- Information -
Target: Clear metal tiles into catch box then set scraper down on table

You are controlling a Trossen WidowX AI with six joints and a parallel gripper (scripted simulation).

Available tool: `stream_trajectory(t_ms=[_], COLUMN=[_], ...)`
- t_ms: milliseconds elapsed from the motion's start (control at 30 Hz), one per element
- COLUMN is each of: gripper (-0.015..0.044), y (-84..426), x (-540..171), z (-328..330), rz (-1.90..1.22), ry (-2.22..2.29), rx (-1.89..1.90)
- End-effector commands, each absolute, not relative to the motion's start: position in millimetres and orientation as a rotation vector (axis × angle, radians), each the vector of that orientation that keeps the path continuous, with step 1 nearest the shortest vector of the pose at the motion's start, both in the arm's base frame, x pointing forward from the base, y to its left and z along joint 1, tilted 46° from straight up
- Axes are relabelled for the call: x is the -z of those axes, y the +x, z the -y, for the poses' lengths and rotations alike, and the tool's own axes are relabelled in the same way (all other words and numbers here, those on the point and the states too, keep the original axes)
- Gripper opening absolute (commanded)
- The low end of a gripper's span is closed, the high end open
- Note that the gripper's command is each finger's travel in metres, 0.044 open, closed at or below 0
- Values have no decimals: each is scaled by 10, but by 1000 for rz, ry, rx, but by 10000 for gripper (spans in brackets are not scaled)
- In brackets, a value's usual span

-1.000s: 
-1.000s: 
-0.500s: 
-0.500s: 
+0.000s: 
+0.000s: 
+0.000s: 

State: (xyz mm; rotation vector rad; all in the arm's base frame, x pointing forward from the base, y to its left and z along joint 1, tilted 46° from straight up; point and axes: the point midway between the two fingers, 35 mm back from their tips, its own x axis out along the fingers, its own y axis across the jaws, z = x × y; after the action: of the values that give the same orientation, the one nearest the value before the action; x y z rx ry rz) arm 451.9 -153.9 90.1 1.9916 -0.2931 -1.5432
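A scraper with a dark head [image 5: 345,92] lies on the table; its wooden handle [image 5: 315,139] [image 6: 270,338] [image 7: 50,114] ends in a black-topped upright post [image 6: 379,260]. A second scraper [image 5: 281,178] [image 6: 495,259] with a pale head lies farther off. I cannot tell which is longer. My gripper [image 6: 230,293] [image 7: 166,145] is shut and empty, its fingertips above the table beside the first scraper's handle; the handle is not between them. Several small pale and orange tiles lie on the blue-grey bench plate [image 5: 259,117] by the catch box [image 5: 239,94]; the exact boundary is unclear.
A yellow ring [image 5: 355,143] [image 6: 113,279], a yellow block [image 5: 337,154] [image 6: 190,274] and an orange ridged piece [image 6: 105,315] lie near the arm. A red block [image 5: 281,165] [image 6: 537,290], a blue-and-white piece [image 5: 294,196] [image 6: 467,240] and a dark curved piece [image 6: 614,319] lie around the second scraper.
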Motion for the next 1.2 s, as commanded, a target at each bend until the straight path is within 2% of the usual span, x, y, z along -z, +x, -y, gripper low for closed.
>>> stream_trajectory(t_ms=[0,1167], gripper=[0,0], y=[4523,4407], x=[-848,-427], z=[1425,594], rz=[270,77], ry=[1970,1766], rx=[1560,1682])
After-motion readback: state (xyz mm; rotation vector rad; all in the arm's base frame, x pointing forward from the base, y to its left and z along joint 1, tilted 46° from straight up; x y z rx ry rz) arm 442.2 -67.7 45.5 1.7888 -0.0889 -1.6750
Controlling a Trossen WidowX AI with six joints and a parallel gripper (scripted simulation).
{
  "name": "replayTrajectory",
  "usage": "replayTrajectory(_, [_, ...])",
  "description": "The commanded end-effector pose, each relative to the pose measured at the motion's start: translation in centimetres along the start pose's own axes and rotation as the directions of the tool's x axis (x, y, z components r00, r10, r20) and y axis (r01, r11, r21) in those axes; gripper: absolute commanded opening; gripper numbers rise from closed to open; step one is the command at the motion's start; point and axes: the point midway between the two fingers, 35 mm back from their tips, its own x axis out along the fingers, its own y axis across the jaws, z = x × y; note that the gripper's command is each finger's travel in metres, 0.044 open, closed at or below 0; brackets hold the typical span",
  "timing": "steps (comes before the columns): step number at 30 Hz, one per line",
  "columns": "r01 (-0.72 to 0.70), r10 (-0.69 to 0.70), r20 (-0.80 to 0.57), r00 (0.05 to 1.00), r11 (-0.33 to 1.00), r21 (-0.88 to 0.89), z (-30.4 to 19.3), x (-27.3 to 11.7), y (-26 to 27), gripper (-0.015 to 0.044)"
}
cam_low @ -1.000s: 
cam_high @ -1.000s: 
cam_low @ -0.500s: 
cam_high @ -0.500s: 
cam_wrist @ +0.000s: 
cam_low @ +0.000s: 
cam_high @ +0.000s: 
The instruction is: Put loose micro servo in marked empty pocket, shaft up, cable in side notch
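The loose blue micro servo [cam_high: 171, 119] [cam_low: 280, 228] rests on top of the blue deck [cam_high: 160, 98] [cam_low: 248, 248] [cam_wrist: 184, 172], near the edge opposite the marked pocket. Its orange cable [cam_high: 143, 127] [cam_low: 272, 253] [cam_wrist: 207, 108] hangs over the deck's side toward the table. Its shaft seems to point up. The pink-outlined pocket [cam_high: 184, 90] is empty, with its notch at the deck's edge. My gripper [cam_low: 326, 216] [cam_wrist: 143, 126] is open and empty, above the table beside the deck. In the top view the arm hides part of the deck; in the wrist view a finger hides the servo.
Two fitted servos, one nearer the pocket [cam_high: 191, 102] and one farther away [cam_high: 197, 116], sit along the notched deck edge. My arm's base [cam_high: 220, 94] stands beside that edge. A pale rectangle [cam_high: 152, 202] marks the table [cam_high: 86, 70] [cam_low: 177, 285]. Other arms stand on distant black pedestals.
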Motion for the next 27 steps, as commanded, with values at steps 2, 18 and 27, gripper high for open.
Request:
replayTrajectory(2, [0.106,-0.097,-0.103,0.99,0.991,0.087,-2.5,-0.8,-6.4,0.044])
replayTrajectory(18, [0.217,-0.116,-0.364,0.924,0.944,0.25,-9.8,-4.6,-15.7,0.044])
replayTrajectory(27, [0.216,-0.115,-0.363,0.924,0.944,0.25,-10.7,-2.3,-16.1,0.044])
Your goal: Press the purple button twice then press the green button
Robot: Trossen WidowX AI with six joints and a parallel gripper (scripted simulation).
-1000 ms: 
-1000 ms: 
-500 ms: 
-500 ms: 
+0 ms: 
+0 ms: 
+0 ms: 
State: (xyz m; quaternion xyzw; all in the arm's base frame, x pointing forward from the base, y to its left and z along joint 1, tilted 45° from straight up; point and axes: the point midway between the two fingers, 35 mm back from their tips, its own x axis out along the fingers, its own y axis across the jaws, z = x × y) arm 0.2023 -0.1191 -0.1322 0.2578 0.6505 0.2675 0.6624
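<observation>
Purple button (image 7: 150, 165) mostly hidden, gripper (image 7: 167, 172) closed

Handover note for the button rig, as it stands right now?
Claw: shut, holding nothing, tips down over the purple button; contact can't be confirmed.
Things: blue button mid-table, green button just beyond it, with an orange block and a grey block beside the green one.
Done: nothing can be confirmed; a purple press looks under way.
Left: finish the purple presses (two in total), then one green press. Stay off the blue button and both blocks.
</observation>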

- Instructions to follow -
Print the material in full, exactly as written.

- Solution to the exercise -
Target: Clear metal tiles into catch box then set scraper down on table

You are controlling a Trossen WidowX AI with six joints and a parallel gripper (scripted simulation).

Available tool: `stream_trajectory(t_ms=[_], COLUMN=[_], ...)`
- t_ms: milliseconds elapsed from the motion's start (control at 30 Hz), one per element
- COLUMN is each of: gripper (-0.015..0.044), y (-84..426), x (-540..171), z (-328..330), rz (-1.90..1.22), ry (-2.22..2.29), rx (-1.89..1.90)
- End-effector commands, each absolute, not relative to the motion's start: position in millimetres and orientation as a rotation vector (axis × angle, radians), each the vector of that orientation that keeps the path continuous, with step 1 nearest the shortest vector of the pose at the motion's start, both in the arm's base frame, x pointing forward from the base, y to its left and z along joint 1, tilted 46° from straight up
- Axes are relabelled for the call: x is the -z of those axes, y the +x, z the -y, for the poses' lengths and rotations alike, and the tool's own axes are relabelled in the same way (all other words and numbers here, those on the point and the states too, keep the original axes)
- Gripper opening absolute (commanded)
- The low end of a gripper's span is closed, the high end open
- Note that the gripper's command is each finger's travel in metres, 0.044 open, closed at or below 0
- Values have no decimals: each is scaled by 10, but by 1000 for rz, ry, rx, but by 10000 for gripper (spans in brackets are not scaled)
- In brackets, a value's usual span

-1.000s: 
-1.000s: 
-0.500s: 
-0.500s: 
+0.000s: 
+0.000s: 
+0.000s: 

State: (xyz mm; rotation vector rad; all in the arm's base frame, x pointing forward from the base, y to its left and z along joint 1, tilted 46° from straight up; point and axes: the point midway between the two fingers, 35 mm back from their tips, its own x axis out along the fingers, its own y axis across the jaws, z = x × y; after the action: of the values that give the same orientation, the one nearest the value before the action; x y z rx ry rz) arm 451.9 -153.9 90.1 1.9916 -0.2931 -1.5432
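A scraper with a dark head [image 5: 345,92] lies on the table; its wooden handle [image 5: 315,139] [image 6: 270,338] [image 7: 50,114] ends in a black-topped upright post [image 6: 379,260]. A second scraper [image 5: 281,178] [image 6: 495,259] with a pale head lies farther off. I cannot tell which is longer. My gripper [image 6: 230,293] [image 7: 166,145] is shut and empty, its fingertips above the table beside the first scraper's handle; the handle is not between them. Several small pale and orange tiles lie on the blue-grey bench plate [image 5: 259,117] by the catch box [image 5: 239,94]; the exact boundary is unclear.
A yellow ring [image 5: 355,143] [image 6: 113,279], a yellow block [image 5: 337,154] [image 6: 190,274] and an orange ridged piece [image 6: 105,315] lie near the arm. A red block [image 5: 281,165] [image 6: 537,290], a blue-and-white piece [image 5: 294,196] [image 6: 467,240] and a dark curved piece [image 6: 614,319] lie around the second scraper.
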Motion for the next 1.2 s, as commanded, a target at each bend until the straight path is within 2% of the usual span, x, y, z along -z, +x, -y, gripper low for closed.
>>> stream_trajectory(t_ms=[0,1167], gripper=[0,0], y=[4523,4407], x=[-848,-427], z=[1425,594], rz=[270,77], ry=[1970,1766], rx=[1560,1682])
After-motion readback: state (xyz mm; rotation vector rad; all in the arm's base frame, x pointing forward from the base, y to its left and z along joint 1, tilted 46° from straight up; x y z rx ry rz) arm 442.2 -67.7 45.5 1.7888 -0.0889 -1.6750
Controlling a Trossen WidowX AI with six joints and a parallel gripper (scripted simulation).
{
  "name": "replayTrajectory",
  "usage": "replayTrajectory(_, [_, ...])",
  "description": "The commanded end-effector pose, each relative to the pose measured at the motion's start: translation in centimetres along the start pose's own axes and rotation as the directions of the tool's x axis (x, y, z components r00, r10, r20) and y axis (r01, r11, r21) in those axes; gripper: absolute commanded opening; gripper numbers rise from closed to open; step one is the command at the motion's start; point and axes: the point midway between the two fingers, 35 mm back from their tips, its own x axis out along the fingers, its own y axis across the jaws, z = x × y; note that the gripper's command is each finger's travel in metres, 0.044 open, closed at or below 0; brackets hold the typical span",
  "timing": "steps (comes before the columns): step number at 30 Hz, one per line",
  "columns": "r01 (-0.72 to 0.70), r10 (-0.69 to 0.70), r20 (-0.80 to 0.57), r00 (0.05 to 1.00), r11 (-0.33 to 1.00), r21 (-0.88 to 0.89), z (-30.4 to 19.3), x (-27.3 to 11.7), y (-26 to 27), gripper (-0.015 to 0.044)"
}
cam_low @ -1.000s: 
cam_high @ -1.000s: 
cam_low @ -0.500s: 
cam_high @ -0.500s: 
cam_wrist @ +0.000s: 
cam_low @ +0.000s: 
cam_high @ +0.000s: 
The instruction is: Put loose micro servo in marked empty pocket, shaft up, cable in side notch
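The loose blue micro servo [cam_high: 171, 119] [cam_low: 280, 228] rests on top of the blue deck [cam_high: 160, 98] [cam_low: 248, 248] [cam_wrist: 184, 172], near the edge opposite the marked pocket. Its orange cable [cam_high: 143, 127] [cam_low: 272, 253] [cam_wrist: 207, 108] hangs over the deck's side toward the table. Its shaft seems to point up. The pink-outlined pocket [cam_high: 184, 90] is empty, with its notch at the deck's edge. My gripper [cam_low: 326, 216] [cam_wrist: 143, 126] is open and empty, above the table beside the deck. In the top view the arm hides part of the deck; in the wrist view a finger hides the servo.
Two fitted servos, one nearer the pocket [cam_high: 191, 102] and one farther away [cam_high: 197, 116], sit along the notched deck edge. My arm's base [cam_high: 220, 94] stands beside that edge. A pale rectangle [cam_high: 152, 202] marks the table [cam_high: 86, 70] [cam_low: 177, 285]. Other arms stand on distant black pedestals.
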Motion for the next 27 steps, as commanded, with values at steps 2, 18 and 27, gripper high for open.
Request:
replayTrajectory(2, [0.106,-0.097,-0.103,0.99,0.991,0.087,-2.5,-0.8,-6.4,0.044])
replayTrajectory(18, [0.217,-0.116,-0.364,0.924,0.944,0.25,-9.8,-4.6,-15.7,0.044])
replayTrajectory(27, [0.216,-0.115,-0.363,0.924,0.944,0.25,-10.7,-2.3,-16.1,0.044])
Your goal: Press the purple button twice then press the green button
Robot: Trossen WidowX AI with six joints and a parallel gripper (scripted simulation).
-1000 ms: 
-1000 ms: 
-500 ms: 
-500 ms: 
+0 ms: 
+0 ms: 
+0 ms: 
State: (xyz m; quaternion xyzw; all in the arm's base frame, x pointing forward from the base, y to its left and z along joint 1, tilted 45° from straight up; point and axes: the point midway between the two fingers, 35 mm back from their tips, its own x axis out along the fingers, its own y axis across the jaws, z = x × y) arm 0.2023 -0.1191 -0.1322 0.2578 0.6505 0.2675 0.6624
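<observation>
Purple button (image 7: 150, 165) mostly hidden, gripper (image 7: 167, 172) closed

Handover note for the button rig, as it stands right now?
Claw: shut, holding nothing, tips down over the purple button; contact can't be confirmed.
Things: blue button mid-table, green button just beyond it, with an orange block and a grey block beside the green one.
Done: nothing can be confirmed; a purple press looks under way.
Left: finish the purple presses (two in total), then one green press. Stay off the blue button and both blocks.
</observation>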

No additional output will be produced.